Hybris Noèsis æthernæ Meth.

Era stato scritto con caratteri invisibili nell’ultimo pianto della libertà. Tracciato su un numero incalcolabile di muri di biogranito e marmo osseo, vetroresina e cemento neurostrutturato, metallo e fibre poliorganiche; su ponti e strade connesse in ogni angolo del globo a ogni altezza e direzione; sopra le arterie e le vene che pulsavano nella carne e nel metallo del pianeta: un fitto mosaico di linee biorganiche di trasmissione d’anima e materia.

Era stato scritto dalla Nuova Anarchia in ogni anfratto dell’utero di Bhaga, la Bestia che, livello su livello, organo dopo organo, aveva sepolto la terra e i mari in una tomba di muscoli e acciaio. La Bestia che si era nutrita del mondo, delle sue speranze e della sua libertà.

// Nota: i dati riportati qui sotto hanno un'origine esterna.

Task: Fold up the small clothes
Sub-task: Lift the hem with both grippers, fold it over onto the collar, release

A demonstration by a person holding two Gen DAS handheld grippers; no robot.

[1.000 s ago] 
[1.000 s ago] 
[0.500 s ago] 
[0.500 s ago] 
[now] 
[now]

Hybris Noèsis æthernæ Meth.

Inserii quelle quattro parole di fila, impilandole una dopo l'altra nella neonata memoria di Noa. Quelle quattro parole erano come un vagito, una sorta di tetragràmaton del suo venire al mondo e delle mie speranze. Quindi incapsulai Noa nei profondi recessi dell'Arkhè. Dovevo ora dare il permesso a Bagha di espropriarci l'anima? La voce del Panarca risuonava per l'intera stanza.

– Sarà Merito dell'Arkhè di Bèl Hadàd Saphòn se Bhaga punterà alla costruzione di Babbilani? La Soluzione sarà oggi calcolata? L'Ultima Risoluzione sarà finalmente adottata nonostante l'ostracismo della Nuova Anarchia?

Sarà oggi!, pensai e diedi il mio benestare, quanto tempo mi restava da vivere? Un brivido attraversò il mio corpo: Bhaga aveva già iniziato? Il calcolo della Soluzione non sarebbe durato che pochi minuti, ma quanto a lungo sarebbe durata ancora la mia concessione d'Anima?

Fu in quell'istante che avvertii l'ombra di Ishtar alle mie spalle; mi voltai e l'osservai con dolcezza: c'era dolore e furia nei suoi occhi perfetti. Lei non poteva capire; la sua mente, ormai obnubilata dal timore di quel che sarebbe stato, non avrebbe afferrato i miei contorti ragionamenti.

Il suo essere mutevole, passionale, che tanto amo e al quale ho dedicato l'intera mia esistenza, la porta sempre a navigare presso sponde più adatte al pensiero che non alla realtà; ed essa imprevedibilmente le sfugge da qualche fessura dei suoi cristallini ideali.

Cristalli simili ai frammenti di vetro del bicchiere, appena caduto a terra in un istante di sgomento e in un lago di siero rosato.

­ – Isthar... – mormorai per cercare di lenire il suo furore.

Ancora oggi la rivedo fissare con astio la proiezione del discorso sull'Ultima Risoluzione: l'immagine del Panarca che si staglia sullo schermo ha l'austero cipiglio di chi ha affrontato la visione del futuro e ne è uscito con orgoglio:

– Ciò che la Nuova Anarchia si ostina a non comprendere è la necessarietà della Teogamia, del matrimonio tra le divinità – esclama il Panarca, – la Ierogamia che vivremo seguirà dal calcolo della Soluzione e sarà quindi da considerarsi un rito transitorio, non sostitutivo. Una celebrazione intermedia volta ad avvicinarci alla Teogamia stessa.